__What the task asks__
Below, find the line containing "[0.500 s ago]" and the line containing "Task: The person"; reproduce exactly those two and every line between them, omitting pictures.

__Given information__
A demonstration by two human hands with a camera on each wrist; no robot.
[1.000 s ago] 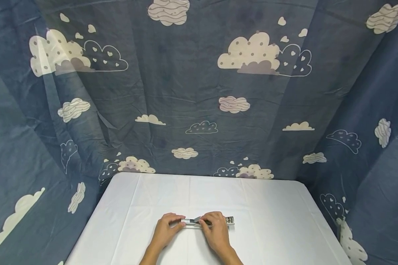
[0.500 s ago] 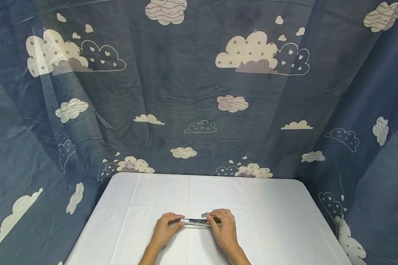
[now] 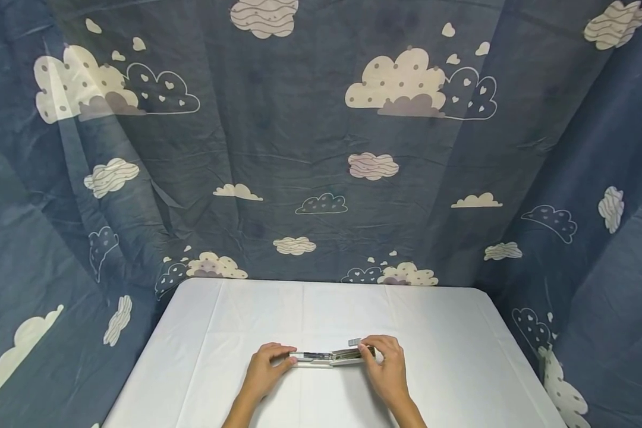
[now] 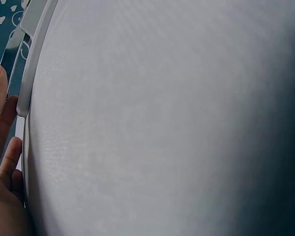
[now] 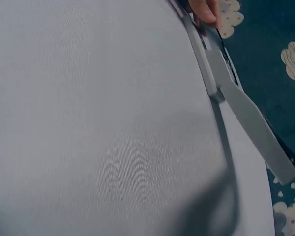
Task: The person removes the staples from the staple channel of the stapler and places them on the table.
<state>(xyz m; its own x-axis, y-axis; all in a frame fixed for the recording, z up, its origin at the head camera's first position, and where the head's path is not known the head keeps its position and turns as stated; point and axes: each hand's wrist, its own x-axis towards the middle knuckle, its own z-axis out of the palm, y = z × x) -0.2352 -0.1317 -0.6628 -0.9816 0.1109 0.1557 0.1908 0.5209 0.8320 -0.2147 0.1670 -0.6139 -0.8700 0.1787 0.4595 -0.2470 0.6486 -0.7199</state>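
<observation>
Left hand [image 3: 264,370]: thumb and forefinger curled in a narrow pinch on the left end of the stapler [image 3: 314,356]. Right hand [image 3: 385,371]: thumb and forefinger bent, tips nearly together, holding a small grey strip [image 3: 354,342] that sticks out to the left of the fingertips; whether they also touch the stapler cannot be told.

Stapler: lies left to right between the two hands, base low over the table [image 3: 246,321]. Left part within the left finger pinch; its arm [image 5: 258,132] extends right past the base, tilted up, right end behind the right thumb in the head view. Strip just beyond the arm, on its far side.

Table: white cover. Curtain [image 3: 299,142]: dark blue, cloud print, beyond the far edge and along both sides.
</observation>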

__Response for this exercise__
[0.500 s ago] 
[now] 
[now] 
[now] 
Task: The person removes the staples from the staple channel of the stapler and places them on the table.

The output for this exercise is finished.